Dodik, "Daha zor şeylerle başa çıkmayı öğrendiğini" söyledi ve Sırp Cumhuriyeti'nin fiili başkentindeki kalabalığı "neşeli olmaya" çağırdı.
Karar, Dodik ile Bosna-Hersek'in Uluslararası Yüksek Temsilcisi Christian Schmidt arasında uzun süredir devam eden anlaşmazlığın doruk noktasıydı.
Schmidt, 1990'lardaki Bosna Savaşı'nı sona erdiren Dayton Anlaşması'nın üzerinden 30 yıl geçmesine rağmen hâlâ Bosna'daki en yüksek otorite konumunda.
Yüksek temsilci, kanun koyma veya iptal etme, yargıçlardan siyasi liderlere kadar çeşitli yetkilileri görevden alma yetkisine sahiptir.
Bu görevde bulunan eski isimlerden biri olan, İngiltere Liberal Demokrat Partisi'nin eski lideri Paddy Ashdown, 2004 yılında savaş suçlularını korumalarına yönelik başlattığı operasyon kapsamında tek bir günde yaklaşık 60 Bosnalı Sırp yetkiliyi görevden almıştı.
Ancak sonraki yıllarda yüksek temsilcinin yetkileri çok daha az kullanıldı; Bosna'nın uluslararası destekçileri, yerel liderlerin birlikte çalışarak yaşayabilir ve müreffeh bir ülke yaratacakları umuduyla geri çekildiler.
Strateji başarılı olmadı. Etno-milliyetçi liderler, çoğunluğu Sırplardan oluşan Sırp Cumhuriyeti ve nüfusun çoğunluğu Boşnak ve Hırvatlardan oluşan Federasyon olmak üzere iki "entiteye" bölünmüş bir ülkede yerleşik kalmaya devam ediyor.

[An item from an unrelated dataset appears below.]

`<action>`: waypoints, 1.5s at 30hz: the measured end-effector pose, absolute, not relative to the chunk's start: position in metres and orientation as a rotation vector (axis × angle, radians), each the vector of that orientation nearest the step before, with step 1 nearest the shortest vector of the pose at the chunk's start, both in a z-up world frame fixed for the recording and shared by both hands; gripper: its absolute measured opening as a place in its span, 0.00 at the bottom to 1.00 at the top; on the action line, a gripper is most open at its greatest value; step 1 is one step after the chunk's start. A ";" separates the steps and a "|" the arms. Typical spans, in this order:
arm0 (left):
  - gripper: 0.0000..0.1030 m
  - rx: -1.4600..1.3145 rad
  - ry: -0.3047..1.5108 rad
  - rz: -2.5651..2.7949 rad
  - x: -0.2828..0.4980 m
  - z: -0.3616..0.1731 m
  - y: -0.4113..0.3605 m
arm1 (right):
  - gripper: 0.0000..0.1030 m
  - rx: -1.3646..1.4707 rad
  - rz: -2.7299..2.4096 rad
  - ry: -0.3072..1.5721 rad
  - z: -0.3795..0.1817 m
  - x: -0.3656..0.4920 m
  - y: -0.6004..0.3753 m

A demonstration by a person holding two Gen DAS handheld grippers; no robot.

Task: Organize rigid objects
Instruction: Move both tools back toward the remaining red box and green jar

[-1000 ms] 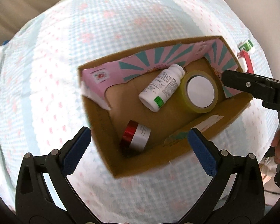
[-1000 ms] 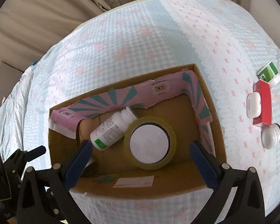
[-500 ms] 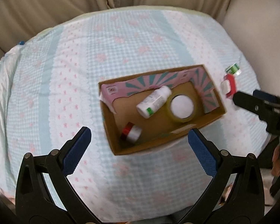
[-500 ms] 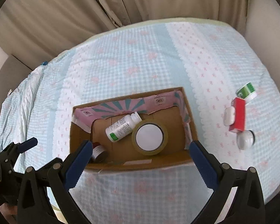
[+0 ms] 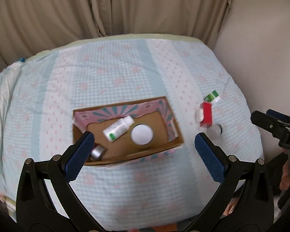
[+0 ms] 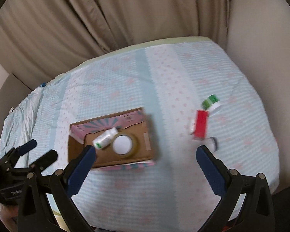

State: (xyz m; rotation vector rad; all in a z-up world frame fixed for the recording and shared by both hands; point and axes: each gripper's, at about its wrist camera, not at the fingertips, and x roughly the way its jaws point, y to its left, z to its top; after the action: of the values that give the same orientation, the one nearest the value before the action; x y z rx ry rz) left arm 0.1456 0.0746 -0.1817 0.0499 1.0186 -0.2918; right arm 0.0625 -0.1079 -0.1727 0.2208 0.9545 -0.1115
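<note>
Both the left gripper point(image 5: 143, 147) and right gripper point(image 6: 145, 157) were held spread wide and empty above the cardboard box point(image 5: 176, 141).

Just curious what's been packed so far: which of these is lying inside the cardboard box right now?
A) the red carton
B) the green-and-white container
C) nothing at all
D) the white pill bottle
D: the white pill bottle lies on its side inside the cardboard box, touching the tape roll; the red carton sits outside on the bedspread.
</note>
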 end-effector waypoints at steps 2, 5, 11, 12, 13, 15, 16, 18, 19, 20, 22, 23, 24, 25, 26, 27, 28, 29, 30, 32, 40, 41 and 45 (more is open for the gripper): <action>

Merkezi hükümet zayıftır ve partilerin işbirliği yapması için çok az teşvik vardır. Bunun yerine, onların yol gösterici felsefesi basit ve çıkarcıdır: böl, yönet ve kâr et.
Sonuç olarak ülke, düşük ücretler, durgun bir ekonomi ve daha iyi bir gelecek arayan yetenekli insanların sürekli göç etmesiyle boğuşuyor.

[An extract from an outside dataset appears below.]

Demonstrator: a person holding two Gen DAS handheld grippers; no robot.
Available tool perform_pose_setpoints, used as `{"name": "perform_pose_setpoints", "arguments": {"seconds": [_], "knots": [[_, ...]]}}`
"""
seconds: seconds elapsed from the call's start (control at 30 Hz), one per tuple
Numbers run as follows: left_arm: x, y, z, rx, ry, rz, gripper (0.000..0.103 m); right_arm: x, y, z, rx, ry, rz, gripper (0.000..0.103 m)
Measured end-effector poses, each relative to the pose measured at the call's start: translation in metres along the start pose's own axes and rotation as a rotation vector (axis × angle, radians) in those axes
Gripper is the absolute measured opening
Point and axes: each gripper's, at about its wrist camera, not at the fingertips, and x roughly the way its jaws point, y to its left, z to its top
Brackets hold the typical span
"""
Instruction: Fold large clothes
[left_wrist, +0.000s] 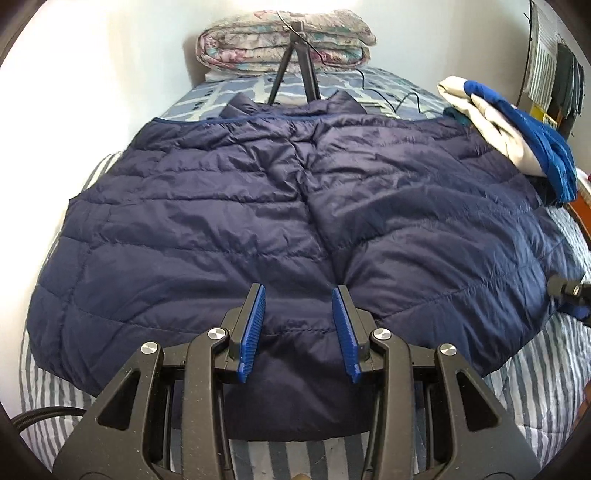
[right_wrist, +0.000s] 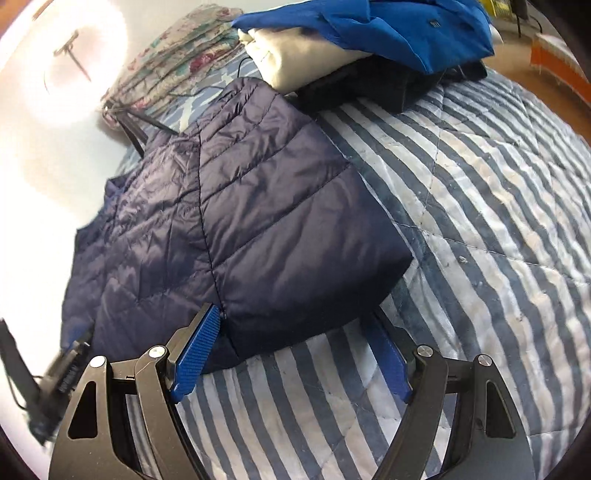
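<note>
A navy quilted puffer jacket (left_wrist: 258, 221) lies spread flat on the striped bed, collar at the far end. My left gripper (left_wrist: 299, 291) is open and hovers over the middle of its near hem, holding nothing. In the right wrist view the jacket's folded sleeve or side panel (right_wrist: 280, 221) lies over the body. My right gripper (right_wrist: 295, 314) is open at the panel's near corner, with the cloth edge between its blue pads (right_wrist: 195, 350); its far finger is partly under the cloth. The right gripper also shows at the edge of the left wrist view (left_wrist: 569, 291).
A striped quilt (right_wrist: 461, 221) covers the bed. A stack of folded clothes, cream and bright blue (left_wrist: 517, 133), sits at the far right. A folded floral blanket (left_wrist: 284, 40) and a black tripod (left_wrist: 295, 70) stand at the headboard. A wall runs along the left.
</note>
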Motion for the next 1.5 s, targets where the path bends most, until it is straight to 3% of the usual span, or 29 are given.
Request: {"name": "perform_pose_setpoints", "arguments": {"seconds": [0.23, 0.3, 0.47, 0.57, 0.93, 1.23, 1.5], "knots": [[0.011, -0.004, -0.003, 0.023, 0.014, 0.003, 0.039, 0.007, -0.007, 0.01, 0.105, -0.044, 0.072, 0.083], [0.008, 0.0, -0.001, 0.014, 0.02, -0.007, 0.039, 0.01, -0.002, 0.013, 0.091, -0.048, 0.059, 0.078], [-0.013, 0.019, 0.0, -0.023, -0.004, -0.007, 0.039, 0.009, 0.014, 0.02, 0.023, -0.043, 0.055, 0.023], [-0.032, 0.035, -0.001, -0.038, -0.03, 0.01, 0.039, -0.002, 0.028, 0.024, -0.055, -0.08, 0.036, 0.014], [-0.136, 0.099, -0.043, -0.088, -0.139, 0.042, 0.039, -0.062, 0.101, 0.028, -0.328, -0.235, 0.025, 0.009], [-0.201, 0.131, -0.097, -0.16, -0.186, 0.063, 0.039, -0.093, 0.196, 0.026, -0.497, -0.289, 0.152, 0.006], [-0.242, 0.141, -0.134, -0.214, -0.216, 0.044, 0.039, -0.08, 0.304, -0.014, -0.708, -0.256, 0.268, 0.002]]}}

Demokratikleşme Politikaları Konseyi adlı düşünce kuruluşunun kurucu ortağı Toby Vogel, "Tüm etnik kökenlerden Boşnaklar, kendi liderlerine duydukları nefretle birleşiyor" diyor.
"Bu adamlara oy vermek istemezlerdi ama toplumlar arası politikacıların ve partilerin ortaya çıkması yapısal olarak neredeyse imkansız."

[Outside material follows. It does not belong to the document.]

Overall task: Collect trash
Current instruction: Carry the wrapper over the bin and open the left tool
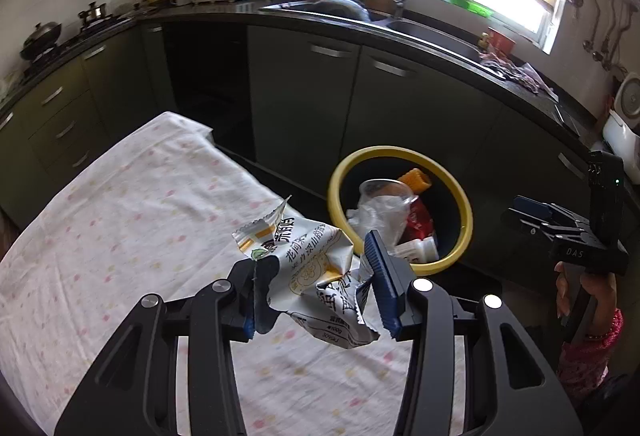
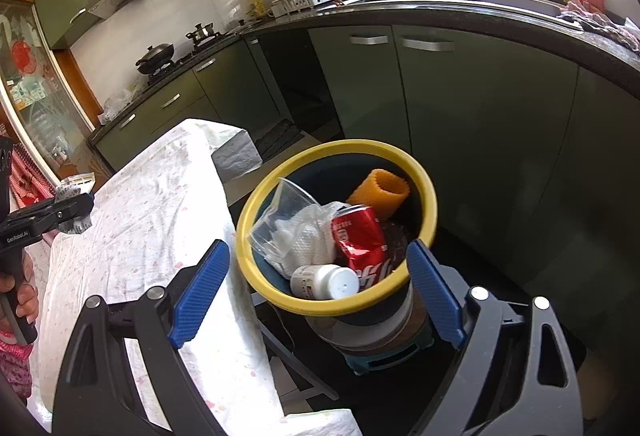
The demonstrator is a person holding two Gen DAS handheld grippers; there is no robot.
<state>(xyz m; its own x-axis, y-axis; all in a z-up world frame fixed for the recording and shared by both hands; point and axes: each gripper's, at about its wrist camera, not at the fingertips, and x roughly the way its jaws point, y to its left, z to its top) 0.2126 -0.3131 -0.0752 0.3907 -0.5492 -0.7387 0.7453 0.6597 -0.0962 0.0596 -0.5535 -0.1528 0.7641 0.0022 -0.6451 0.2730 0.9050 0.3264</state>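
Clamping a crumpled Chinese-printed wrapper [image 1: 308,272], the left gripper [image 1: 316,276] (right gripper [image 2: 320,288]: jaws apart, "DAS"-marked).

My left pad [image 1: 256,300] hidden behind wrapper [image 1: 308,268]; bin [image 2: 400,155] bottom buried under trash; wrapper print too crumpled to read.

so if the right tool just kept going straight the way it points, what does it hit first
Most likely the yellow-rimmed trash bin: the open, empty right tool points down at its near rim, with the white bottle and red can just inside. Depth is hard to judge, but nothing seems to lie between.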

Bunun yerine, Dodik gibi liderler her seferinde seçiliyor. SNSD partisinin lideri daha önce üç kişilik ulusal başkanlığın Sırp temsilcisi olarak görev yaptı ve ilk olarak 1998'de Sırp Cumhuriyeti'nin başbakanı oldu.
Liderliğinin sürekli vurguladığı temalardan biri Sırpların çoğunlukta olduğu bölgenin ayrılmasını tetikleme tehdidiydi.
Dodik ve hükümeti, Bosna'nın ulusal kurumlarını zayıflatmak için sürekli olarak çalışıyor, Sırp Cumhuriyeti'ni silahlı kuvvetlerden, yargıdan ve vergi sisteminden çekmek için bir dizi yasa çıkarıyor.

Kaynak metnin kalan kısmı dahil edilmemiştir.